GPs should take care to look beyond refugee stereotypes, value the individual, and focus on his or her needs. They should provide clear explanations of unfamiliar clinical assessment processes and treatments while providing timely management that is mindful of patient expectations.

These findings have broader implications for medical education, professional standards, health system policies, and wider research to support the delivery of quality GP services to refugees and asylum seekers.

Acknowledgments

The authors acknowledge Leon Piterman, Chris Anderson, Anna Chapman, Samantha Thomas, Grant Russell, Joanne Enticott, Surabhi Kumble, Jessica Dumble, and the staff of the Monash University Hargrave-Andrew Library and the Royal Australian College of General Practitioners John Murtagh Library.
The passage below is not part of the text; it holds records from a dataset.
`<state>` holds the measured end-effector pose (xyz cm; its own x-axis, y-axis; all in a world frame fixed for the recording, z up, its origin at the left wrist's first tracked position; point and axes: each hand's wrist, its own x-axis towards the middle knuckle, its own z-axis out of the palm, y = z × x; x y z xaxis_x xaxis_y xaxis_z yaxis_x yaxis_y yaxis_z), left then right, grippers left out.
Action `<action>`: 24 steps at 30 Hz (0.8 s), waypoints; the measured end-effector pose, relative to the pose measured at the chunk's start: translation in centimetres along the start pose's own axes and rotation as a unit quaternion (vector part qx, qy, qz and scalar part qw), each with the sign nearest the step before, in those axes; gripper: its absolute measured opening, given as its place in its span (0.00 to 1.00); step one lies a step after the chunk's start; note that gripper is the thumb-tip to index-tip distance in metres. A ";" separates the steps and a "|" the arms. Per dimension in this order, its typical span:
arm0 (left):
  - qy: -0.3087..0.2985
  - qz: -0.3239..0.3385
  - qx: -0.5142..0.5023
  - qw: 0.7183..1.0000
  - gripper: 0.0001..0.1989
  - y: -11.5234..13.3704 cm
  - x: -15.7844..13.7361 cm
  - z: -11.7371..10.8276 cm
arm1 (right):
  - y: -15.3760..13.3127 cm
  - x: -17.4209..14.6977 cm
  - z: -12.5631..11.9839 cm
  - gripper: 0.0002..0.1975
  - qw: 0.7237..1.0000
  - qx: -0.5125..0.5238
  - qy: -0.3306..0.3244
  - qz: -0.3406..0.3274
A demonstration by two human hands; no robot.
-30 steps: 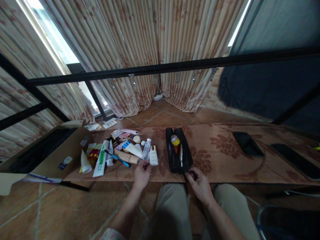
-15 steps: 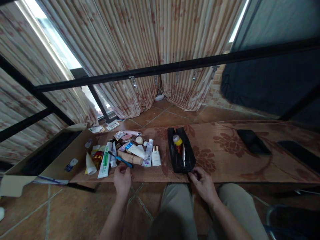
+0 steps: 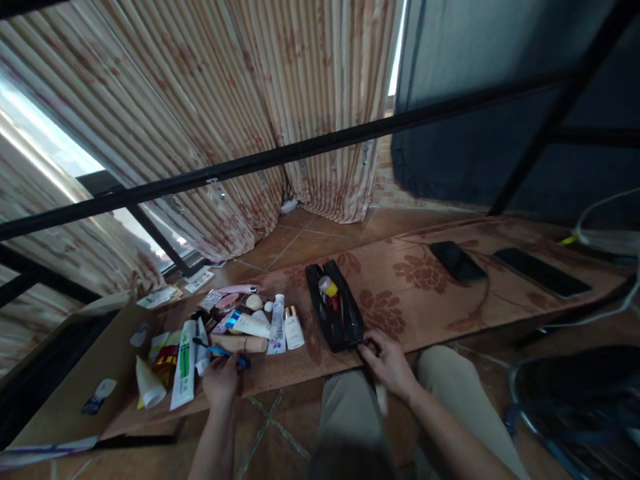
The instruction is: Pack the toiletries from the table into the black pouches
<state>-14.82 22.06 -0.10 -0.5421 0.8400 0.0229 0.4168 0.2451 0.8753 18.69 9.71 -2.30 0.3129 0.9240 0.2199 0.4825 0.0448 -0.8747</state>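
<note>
My left hand [image 3: 221, 381] is at the near side of a heap of toiletries, its fingers closed on the handle of a blue-and-black toothbrush [image 3: 218, 350]. Beside it lie a white-and-green tube [image 3: 185, 367], a beige tube [image 3: 245, 343] and a white-and-blue tube [image 3: 250, 325]. A white bottle [image 3: 294, 331] stands at the heap's right side. My right hand [image 3: 386, 362] pinches the near end of a black zip pouch [image 3: 341, 333]. The pouch gapes open on top, and a yellow-capped container [image 3: 327, 287] shows inside.
An open cardboard box [image 3: 117, 380] stands at the left end of the cloth-covered table [image 3: 400, 307]. Two dark phones lie on the right, the nearer to the pouch being a smaller phone [image 3: 457, 261]. A black metal rail [image 3: 320, 148] crosses behind the table, before the curtains.
My view has turned to the right. My left hand has moved onto the toothbrush and its fingers now close on the handle. My right hand stays at the pouch's near end.
</note>
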 end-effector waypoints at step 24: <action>-0.321 0.207 -0.076 0.921 0.13 1.0 -8.3 4.3 | 0.2 0.3 0.2 0.02 1.000 0.003 0.005 -0.001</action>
<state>-6.79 17.41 -1.52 0.2036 0.9714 0.1219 0.3569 -0.1896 0.9147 18.69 10.08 -2.47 0.3202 0.9200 0.2260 0.4790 0.0486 -0.8765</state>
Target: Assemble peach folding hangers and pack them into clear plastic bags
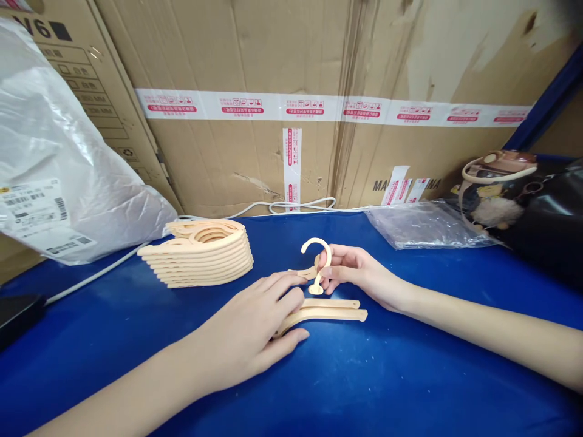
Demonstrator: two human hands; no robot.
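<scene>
Centre of frame: right hand [348, 267], fingertips nearly closed, pinches a curved cream plastic hook [327, 255]; left hand [255, 321], half curled, holds slim beige plastic arms [337, 314] at the glossy blue desk [373, 382]; loosened pinch could drop the hook

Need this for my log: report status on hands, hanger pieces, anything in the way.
Right hand gripping hanger hook, curve up. Left hand over hanger arms, grip unclear. Stack of folded hangers beyond left hand, not between hands.
</scene>
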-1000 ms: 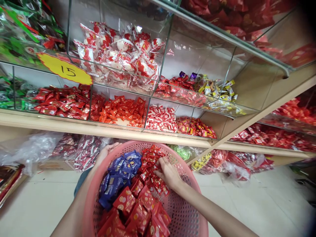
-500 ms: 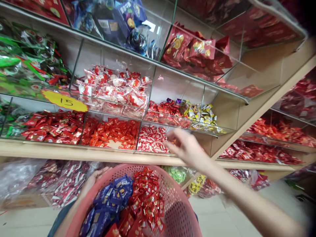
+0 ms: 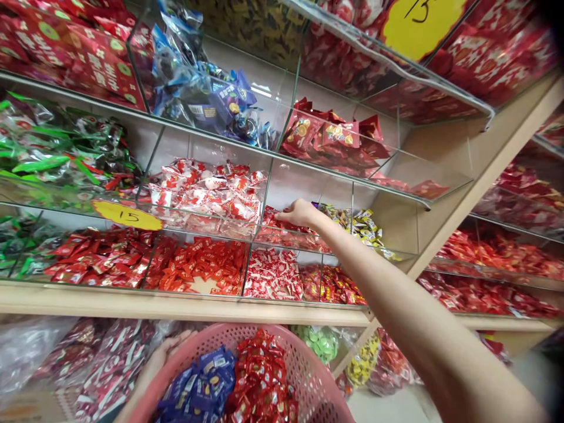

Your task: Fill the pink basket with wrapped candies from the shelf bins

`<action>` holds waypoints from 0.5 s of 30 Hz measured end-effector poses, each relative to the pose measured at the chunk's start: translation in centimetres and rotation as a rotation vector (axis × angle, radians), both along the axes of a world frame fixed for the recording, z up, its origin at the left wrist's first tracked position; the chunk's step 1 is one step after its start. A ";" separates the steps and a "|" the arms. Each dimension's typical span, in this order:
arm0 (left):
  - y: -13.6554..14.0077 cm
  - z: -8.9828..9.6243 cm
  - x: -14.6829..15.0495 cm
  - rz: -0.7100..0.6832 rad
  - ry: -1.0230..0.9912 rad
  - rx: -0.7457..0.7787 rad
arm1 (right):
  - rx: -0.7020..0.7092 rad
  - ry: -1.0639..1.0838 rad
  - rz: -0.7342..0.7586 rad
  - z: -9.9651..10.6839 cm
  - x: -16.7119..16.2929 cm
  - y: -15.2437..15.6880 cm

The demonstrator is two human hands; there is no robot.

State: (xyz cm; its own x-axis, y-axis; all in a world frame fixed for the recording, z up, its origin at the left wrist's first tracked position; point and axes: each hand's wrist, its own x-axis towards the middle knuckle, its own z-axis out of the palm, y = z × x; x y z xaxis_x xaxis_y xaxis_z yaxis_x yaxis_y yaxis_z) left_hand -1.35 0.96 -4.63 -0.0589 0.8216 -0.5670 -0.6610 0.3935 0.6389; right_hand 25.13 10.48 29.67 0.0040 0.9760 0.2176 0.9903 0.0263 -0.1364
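Note:
A pink perforated plastic basket [image 3: 317,376] is at the bottom of the view, with blue-wrapped candies [image 3: 200,382] on its left and red-wrapped candies [image 3: 259,376] beside them. My left hand [image 3: 170,346] grips the basket by its left side, fingers along the outside of the rim. Up on the shelf, my right hand [image 3: 302,212] reaches over a clear divider into a compartment of small red-wrapped candies [image 3: 269,217]. Its fingers are curled down onto them, their tips partly hidden. Yellow-wrapped candies [image 3: 368,226] lie right of this hand.
Clear panels [image 3: 259,235] split the shelves into compartments. Below are red-and-white candies [image 3: 273,273] and orange-red packets [image 3: 207,264]. A yellow price tag [image 3: 127,215] reads 15. A wooden upright [image 3: 489,153] stands at right, and bagged candies [image 3: 110,358] sit under the shelf.
My right hand has moved up from in front of the lowest row into the compartment of red-wrapped candies above. The view has tilted upward, while my left hand stays at the basket.

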 end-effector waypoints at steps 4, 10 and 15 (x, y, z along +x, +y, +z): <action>0.2 -0.7 -0.2 -0.018 0.027 0.045 | -0.047 0.016 -0.014 0.0 -1.3 1.3; 0.3 -1.0 -0.3 0.015 0.024 0.026 | 0.046 0.047 0.047 1.4 0.5 0.7; 0.4 -1.1 -0.3 0.000 -0.001 0.018 | 0.108 -0.075 0.398 1.5 3.9 -1.3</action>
State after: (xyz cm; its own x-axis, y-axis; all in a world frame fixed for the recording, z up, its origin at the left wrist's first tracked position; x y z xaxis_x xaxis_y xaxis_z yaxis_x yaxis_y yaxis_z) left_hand -1.70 1.31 -5.74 -0.0577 0.8317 -0.5522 -0.6617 0.3824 0.6449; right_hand 29.01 9.21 31.19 -0.3888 0.8696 0.3042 0.9069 0.4194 -0.0397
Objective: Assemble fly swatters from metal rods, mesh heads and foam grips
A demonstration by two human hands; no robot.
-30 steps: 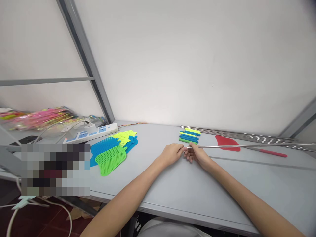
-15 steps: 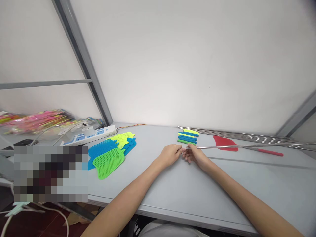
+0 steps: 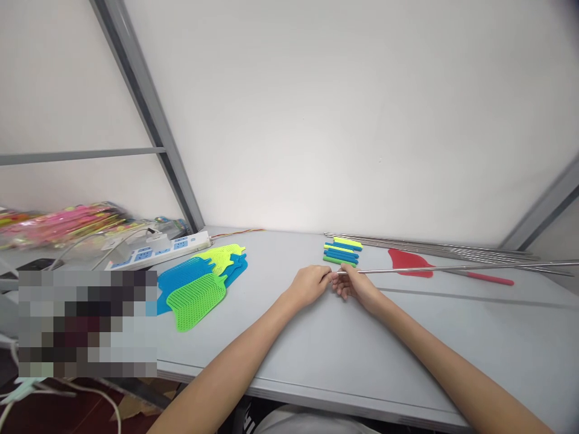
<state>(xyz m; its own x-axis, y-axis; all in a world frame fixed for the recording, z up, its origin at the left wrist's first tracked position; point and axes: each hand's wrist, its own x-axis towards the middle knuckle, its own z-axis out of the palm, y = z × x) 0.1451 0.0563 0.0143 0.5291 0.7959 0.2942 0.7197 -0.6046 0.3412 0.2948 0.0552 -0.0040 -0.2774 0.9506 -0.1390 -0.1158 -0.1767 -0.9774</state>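
Observation:
A long, thin metal rod (image 3: 429, 269) reaches across the right side, raised a little over the table. My right hand (image 3: 357, 286) grips it near its left end between thumb and fingers, the other fingers curled loosely below. My left hand (image 3: 310, 284) is closed, thumb and forefinger pinching that same end; its palm is hidden. Just behind my hands lie several short handle grips (image 3: 342, 251) in blue, yellow and green. Fly swatter heads in green (image 3: 196, 303), blue (image 3: 183, 275) and yellow (image 3: 222, 258) overlap at the left.
A complete red fly swatter (image 3: 409, 263) lies beyond the rod. Several more metal rods (image 3: 434, 246) rest along the wall. At the left are a power strip (image 3: 158, 251), cables and bagged colourful goods (image 3: 67, 224). Grey metal posts (image 3: 149, 114) frame the table (image 3: 280, 343).
The view has shifted slightly, so the things on the table appear a little further left. Both hands keep their hold on the rod with almost no movement.

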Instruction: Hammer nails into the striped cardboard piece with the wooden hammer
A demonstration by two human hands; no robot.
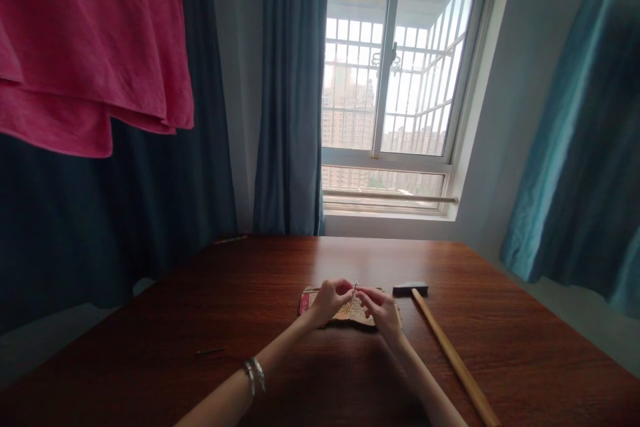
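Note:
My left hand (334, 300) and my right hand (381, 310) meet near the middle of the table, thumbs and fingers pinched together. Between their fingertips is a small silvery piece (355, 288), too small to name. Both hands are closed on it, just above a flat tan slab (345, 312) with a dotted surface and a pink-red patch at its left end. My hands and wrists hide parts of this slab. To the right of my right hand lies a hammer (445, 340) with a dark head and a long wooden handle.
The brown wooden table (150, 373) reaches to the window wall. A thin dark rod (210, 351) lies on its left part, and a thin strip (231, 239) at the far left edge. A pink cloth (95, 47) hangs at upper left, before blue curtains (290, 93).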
The Southern Academic Primary Care Research Unit is an organisational partnership of Monash University, South Eastern Melbourne Medicare Local and Monash Health.

Funding

This project has been supported with funding from the Australian Government Department of Health under the Primary Health Care Research Evaluation and Development (PHCRED) Initiative.

Ethical approval

Not required.

Provenance

Freely submitted; externally peer reviewed.

Competing interests

The authors have declared no competing interests.